Галлифрей горел.
Она чувствовала терпкий запах дыма и горелого металла, слышала тихие потрескивания огня и громкие хлопки взрывов.
Галлифрей опять горел. Снова. И в который раз?
Доктор надрывно смеется, ощущая как горячие полоски слез обжигают щеки. С ней что-то происходит. И это что-то определенно неправильное.
И почему все всегда должно быть настолько сложным?
Почему хоть один раз, чисто разнообразия ради, все не могло закончиться иначе? Где же ее обещанный счастливый финал?
Галлифрей горел. Раз за разом, всегда все завершалось так — огнем, болью, едким запахом дыма и ее придушенным хриплым смехом. Но никогда — слезами. Доктор не плакала. Никогда.
Сейчас все отчего-то было иначе.
Галлифрей горел, это она знала и ничего изменить не могла. Впрочем, как всегда.

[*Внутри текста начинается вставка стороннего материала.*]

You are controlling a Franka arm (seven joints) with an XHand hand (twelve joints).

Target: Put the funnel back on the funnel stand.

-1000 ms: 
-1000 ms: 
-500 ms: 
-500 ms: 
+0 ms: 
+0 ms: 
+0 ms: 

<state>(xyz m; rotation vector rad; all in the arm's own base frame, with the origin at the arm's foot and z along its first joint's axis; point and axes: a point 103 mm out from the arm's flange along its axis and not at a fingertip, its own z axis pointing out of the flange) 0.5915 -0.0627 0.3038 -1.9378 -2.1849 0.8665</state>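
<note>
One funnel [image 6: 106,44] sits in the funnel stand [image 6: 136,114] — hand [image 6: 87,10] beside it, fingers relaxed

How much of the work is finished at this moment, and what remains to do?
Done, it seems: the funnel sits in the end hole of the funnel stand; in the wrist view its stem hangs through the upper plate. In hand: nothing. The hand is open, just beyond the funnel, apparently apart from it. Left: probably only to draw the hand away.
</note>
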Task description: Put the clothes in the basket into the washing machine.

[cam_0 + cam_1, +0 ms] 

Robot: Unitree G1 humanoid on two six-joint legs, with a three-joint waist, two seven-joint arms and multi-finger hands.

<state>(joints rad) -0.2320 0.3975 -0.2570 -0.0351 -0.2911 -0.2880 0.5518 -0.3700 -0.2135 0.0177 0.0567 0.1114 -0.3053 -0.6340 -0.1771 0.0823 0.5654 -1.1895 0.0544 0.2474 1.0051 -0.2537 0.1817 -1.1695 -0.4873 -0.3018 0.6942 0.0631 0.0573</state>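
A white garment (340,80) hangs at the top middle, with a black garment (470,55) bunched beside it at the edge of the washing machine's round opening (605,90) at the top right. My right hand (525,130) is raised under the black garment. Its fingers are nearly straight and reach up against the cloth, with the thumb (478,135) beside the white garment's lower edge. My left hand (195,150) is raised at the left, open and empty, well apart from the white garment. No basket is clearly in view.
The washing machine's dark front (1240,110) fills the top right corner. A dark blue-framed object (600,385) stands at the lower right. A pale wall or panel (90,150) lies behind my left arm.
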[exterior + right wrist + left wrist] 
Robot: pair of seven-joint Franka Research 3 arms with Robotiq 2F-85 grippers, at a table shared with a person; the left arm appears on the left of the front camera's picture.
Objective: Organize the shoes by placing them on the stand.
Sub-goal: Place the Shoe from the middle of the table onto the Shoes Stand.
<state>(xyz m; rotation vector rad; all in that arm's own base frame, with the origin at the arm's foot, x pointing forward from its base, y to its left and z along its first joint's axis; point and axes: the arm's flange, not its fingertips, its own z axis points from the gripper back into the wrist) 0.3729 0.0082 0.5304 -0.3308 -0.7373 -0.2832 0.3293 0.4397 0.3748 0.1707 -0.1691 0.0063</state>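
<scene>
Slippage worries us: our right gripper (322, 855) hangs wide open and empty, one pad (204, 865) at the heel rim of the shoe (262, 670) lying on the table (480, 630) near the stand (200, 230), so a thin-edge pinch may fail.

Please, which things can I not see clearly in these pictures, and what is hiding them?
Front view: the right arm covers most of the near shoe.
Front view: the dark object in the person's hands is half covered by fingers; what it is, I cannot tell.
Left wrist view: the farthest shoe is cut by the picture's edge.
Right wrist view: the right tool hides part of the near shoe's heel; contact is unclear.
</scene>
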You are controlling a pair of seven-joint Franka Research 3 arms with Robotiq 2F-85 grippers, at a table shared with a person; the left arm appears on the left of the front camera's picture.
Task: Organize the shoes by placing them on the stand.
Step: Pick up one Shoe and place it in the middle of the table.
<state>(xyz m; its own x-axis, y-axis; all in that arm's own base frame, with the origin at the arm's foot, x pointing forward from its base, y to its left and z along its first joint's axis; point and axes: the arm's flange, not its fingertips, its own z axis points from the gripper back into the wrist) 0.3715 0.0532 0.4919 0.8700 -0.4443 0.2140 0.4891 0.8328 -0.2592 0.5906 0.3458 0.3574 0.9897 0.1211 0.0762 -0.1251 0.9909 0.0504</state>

Он горел. Вновь горел, как когда-то, очень-очень давно, и вновь это случилось по ее вине. Но не это было страшно. Страшно было понимать, что похоже, этого раза Мастер не пережил.
Доктору было страшно. По-настоящему страшно.
Потому что для Мастера это действительно мог быть конец. Из-за нее.
Она быстро моргает, и заходится в приступе сухого кашля — слишком много огня.
Но Мастер ведь не мог умереть, правда? Он ведь был рядом всегда; он всегда спасался, выживал и возвращался.
Это ведь была их игра, одна на двоих — она убегает, оставляя за собой стену огня и кровавый след, он бежит за нею следом, порой лишь на краткое мгновение выходя из игры. Новая регенерация, новые загадки, новый смысл, и все, круг продолжается.
И он давно уже стал неотъемлемой частью ее жизни; Доктор не допускала самой мысли, что когда-нибудь все это может закончиться. Вот так вот.
Что он умрет.
Умрет и больше не вернется к ней. Никогда.
Это же Мастер, он всегда...
«Что "всегда", — язвительно спрашивает голос в голове. — Игры закончились, Тета. Кощей мертв».
Конец.
Галлифрей горел. Опять, снова.
Он умирал. Это был конец.
Конец для Галлифрея, для Мастера, для нее самой, конец для них обоих. Окончательный и бесповоротный.
Игра закончилась. И она, кажется, выиграла.